O CHEIRO QUE ME FALTA
por Priscilla Olyva
É lá vamos nós para um novo lockdown! Aquele sentimento de março de 2020 aflora novamente. Começamos a “comemorar” (com muitas aspas) o aniversário de um ano do primeiro período de isolamento social: “tal dia, fará um ano que eu estou trabalhando de casa”, “nesta semana fará um ano da última vez que eu fui para o estúdio”, “O fulano? Não o encontro já vai fazer um ano”…
Não é fácil ignorar o fato de que já perdemos mais de 260.000 vidas (até o momento em que escrevo este texto). Não é fácil ter a vida colocada de cabeça para baixo, mudada, mexida, do dia para a noite. Não é fácil lidar com o medo. Não é fácil lidar com uma ameaça invisível e que, mesmo um ano depois, ainda não sabemos exatamente como funciona. Não é fácil lidar com a morte de pessoas queridas. Não é fácil ficar longe das pessoas que moram perto. Não é fácil lidar com a falta de prazo para a vacinação. Não é fácil ver o país desgovernado…
Para além de todos esses lutos, é necessário que saibamos trabalhar, também, aquelas perdas simples, consideradas bobas. A gente precisa olhar e cuidar dos diversos lutos que tivemos e ainda teremos. Sabe aquela liberdade de poder ir à feira sem máscara? Poder experimentar as frutas, cheirar, pegar nas mãos para saber se a textura está boa?

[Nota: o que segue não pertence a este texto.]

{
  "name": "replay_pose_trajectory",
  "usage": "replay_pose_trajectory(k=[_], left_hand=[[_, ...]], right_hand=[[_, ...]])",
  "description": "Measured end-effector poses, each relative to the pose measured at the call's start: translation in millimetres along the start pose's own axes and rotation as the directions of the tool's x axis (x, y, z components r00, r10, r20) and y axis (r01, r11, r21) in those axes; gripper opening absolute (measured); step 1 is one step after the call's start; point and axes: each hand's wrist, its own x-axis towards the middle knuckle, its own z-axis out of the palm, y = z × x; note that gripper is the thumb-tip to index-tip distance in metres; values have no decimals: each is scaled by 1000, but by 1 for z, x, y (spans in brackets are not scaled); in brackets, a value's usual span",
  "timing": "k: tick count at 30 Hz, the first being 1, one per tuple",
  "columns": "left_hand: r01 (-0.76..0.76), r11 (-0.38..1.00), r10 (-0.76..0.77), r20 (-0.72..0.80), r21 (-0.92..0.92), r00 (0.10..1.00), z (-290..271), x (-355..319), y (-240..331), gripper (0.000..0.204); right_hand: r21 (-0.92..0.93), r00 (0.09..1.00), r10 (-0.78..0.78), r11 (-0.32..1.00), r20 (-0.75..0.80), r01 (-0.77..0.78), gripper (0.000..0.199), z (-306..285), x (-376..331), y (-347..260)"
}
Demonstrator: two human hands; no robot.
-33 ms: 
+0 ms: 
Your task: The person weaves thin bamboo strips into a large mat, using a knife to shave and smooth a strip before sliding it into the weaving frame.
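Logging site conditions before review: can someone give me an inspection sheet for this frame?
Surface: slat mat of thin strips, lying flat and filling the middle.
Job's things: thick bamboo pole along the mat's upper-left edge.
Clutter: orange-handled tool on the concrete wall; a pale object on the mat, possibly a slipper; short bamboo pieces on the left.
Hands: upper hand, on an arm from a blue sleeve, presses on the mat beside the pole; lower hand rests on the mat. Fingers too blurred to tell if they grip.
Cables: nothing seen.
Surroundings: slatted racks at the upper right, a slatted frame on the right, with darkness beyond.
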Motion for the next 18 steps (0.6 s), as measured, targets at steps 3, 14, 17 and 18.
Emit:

Sabe aquela rara tarde de calmaria que aparecia no meio de uma semana qualquer e que você aproveitava para pegar uma bela sessão de cinema? Você comprava um balde de pipoca, se esparramava pelas poltronas (afinal, a sala estava vazia) e sem precisar levar spray de álcool 70% para desinfetar a poltrona? Ou, sabe quando você estava no mercado e ali, próximo ao caixa, quase indo embora, depois de passar duas horas lá dentro, você resolvia experimentar uma torradinha com a nova pastinha de atum zero sódio mesmo depois de ter colocado as mãos em metade do mercado? Então, é também sobre isso!
Das coisas que mais me dão felicidade na vida (e quando eu digo felicidade, eu estou querendo dizer FELICIDADE) estão: atuar, viajar, ir ao museu e à livraria! Sim, essas quatro coisas são pelas quais o meu sentimento de felicidade é pleno (ok, não vou ser injusta com a batata frita, ela também me dá um sentimento de felicidade plena). Mas quando eu entro em uma livraria, é como se toda a minha vida fizesse sentido. E faz tanto tempo que eu não entro em uma… Ok, até tem uma livraria bem pequenininha aqui perto da minha casa. Vejam que milagre, uma livraria de bairro em um movimentado endereço de São Paulo! Aí eu te pergunto: tem graça ir lá e não tocar nos livros? Eu, que sou uma viciada confessa em cheirá-los, não vou poder colocar o meu nariz perto deles? Eu sei que não sou a única, tem muita gente viciada em cheiro de livros por aí. E faz pouco tempo que eu me dei conta (ou finalmente admiti) que perder a noção das horas dentro de uma livraria me faz muita falta!
É importante estarmos atentos a todas as grandes perdas que envolvem sermos o 2º país onde mais morrem pessoas no mundo de Covid-19. Sejamos generosos com nós mesmos. Saibamos acolher as nossas pequenas dores. Acredite em mim, é importante. Varrer para debaixo do tapete não vai fazer a pandemia acabar mais depressa.
Coragem, muita saúde e equilíbrio emocional a todos.
E quem sabe um dia, quando tudo isso de fato passar, a gente não se esbarre em alguma livraria por aí, rodeados por cheiro de livros?